Task goal: An exact, complete printout of the listing is wanted, minus its images.
BEGIN Input data
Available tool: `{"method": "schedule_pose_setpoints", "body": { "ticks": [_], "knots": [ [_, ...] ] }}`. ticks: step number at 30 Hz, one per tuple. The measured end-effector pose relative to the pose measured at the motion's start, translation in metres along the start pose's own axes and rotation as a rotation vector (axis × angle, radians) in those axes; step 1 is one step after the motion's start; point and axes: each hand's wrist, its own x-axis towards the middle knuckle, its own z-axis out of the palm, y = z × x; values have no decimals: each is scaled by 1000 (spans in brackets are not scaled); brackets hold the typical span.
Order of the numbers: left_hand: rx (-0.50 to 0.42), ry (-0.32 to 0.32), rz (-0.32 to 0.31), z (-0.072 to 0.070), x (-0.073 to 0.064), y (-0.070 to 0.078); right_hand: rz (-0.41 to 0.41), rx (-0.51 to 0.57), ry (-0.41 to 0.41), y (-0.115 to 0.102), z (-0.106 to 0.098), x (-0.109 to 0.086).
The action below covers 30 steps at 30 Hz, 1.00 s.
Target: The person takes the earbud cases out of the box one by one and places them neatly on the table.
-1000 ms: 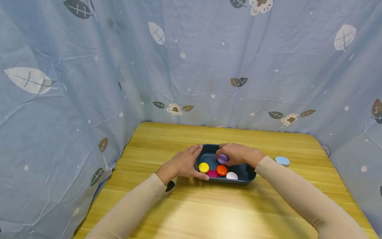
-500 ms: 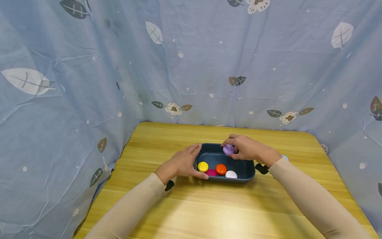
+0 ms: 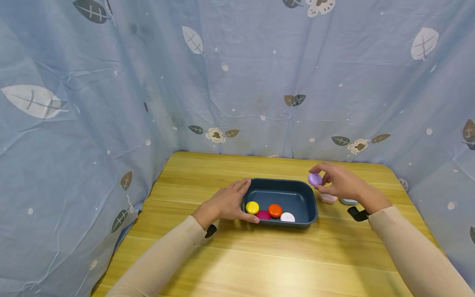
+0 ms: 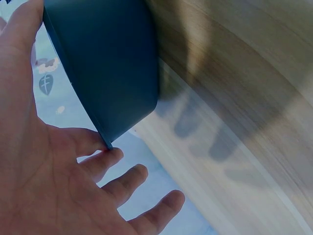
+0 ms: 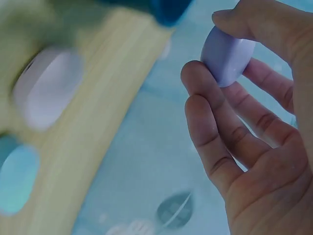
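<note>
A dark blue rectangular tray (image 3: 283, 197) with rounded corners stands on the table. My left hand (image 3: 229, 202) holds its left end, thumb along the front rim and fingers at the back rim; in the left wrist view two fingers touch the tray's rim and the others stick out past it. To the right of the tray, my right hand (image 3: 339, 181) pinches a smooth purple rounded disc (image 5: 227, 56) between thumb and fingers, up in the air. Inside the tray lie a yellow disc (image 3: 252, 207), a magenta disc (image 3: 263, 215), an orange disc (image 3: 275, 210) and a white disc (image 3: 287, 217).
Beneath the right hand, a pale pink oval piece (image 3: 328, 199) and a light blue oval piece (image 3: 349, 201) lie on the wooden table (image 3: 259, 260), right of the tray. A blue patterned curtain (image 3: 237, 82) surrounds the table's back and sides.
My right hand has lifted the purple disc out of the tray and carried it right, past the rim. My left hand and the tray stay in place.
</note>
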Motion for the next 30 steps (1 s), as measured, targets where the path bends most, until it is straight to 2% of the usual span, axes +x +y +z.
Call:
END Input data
Task output:
Available tool: `{"method": "schedule_pose_setpoints", "body": { "ticks": [_], "knots": [ [_, ...] ] }}`. ticks: step number at 30 Hz, one per tuple. The measured end-effector pose relative to the pose measured at the motion's start, translation in metres along the start pose's own axes and rotation as a rotation vector (axis × angle, radians) in those axes; step 1 is one step after the motion's start; point and axes: each hand's wrist, its own x-axis towards the middle knuckle, its own z-axis out of the palm, y = z × x; values have no decimals: each is scaled by 1000 (spans in brackets are not scaled); brackets hold the typical span.
Order of the numbers: left_hand: rx (-0.50 to 0.42), ry (-0.32 to 0.32), rz (-0.32 to 0.31), z (-0.072 to 0.070), x (-0.073 to 0.064), y (-0.070 to 0.078); right_hand: rz (-0.41 to 0.41), rx (-0.51 to 0.57), ry (-0.41 to 0.41), y (-0.115 to 0.102), z (-0.106 to 0.098), x (-0.109 to 0.086).
The action below covers 30 steps at 30 Hz, 1.00 s.
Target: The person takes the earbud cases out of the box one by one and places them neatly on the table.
-1000 ms: 
-500 ms: 
+0 ms: 
+0 ms: 
+0 ms: 
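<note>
A dark blue rectangular tray (image 3: 283, 197) with rounded corners stands on the table. My left hand (image 3: 229, 202) holds its left end, thumb along the front rim and fingers at the back rim; in the left wrist view two fingers touch the tray's rim and the others stick out past it. To the right of the tray, my right hand (image 3: 339, 181) pinches a smooth purple rounded disc (image 5: 227, 56) between thumb and fingers, up in the air. Inside the tray lie a yellow disc (image 3: 252, 207), a magenta disc (image 3: 263, 215), an orange disc (image 3: 275, 210) and a white disc (image 3: 287, 217).
Beneath the right hand, a pale pink oval piece (image 3: 328, 199) and a light blue oval piece (image 3: 349, 201) lie on the wooden table (image 3: 259, 260), right of the tray. A blue patterned curtain (image 3: 237, 82) surrounds the table's back and sides.
My right hand has lifted the purple disc out of the tray and carried it right, past the rim. My left hand and the tray stay in place.
</note>
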Motion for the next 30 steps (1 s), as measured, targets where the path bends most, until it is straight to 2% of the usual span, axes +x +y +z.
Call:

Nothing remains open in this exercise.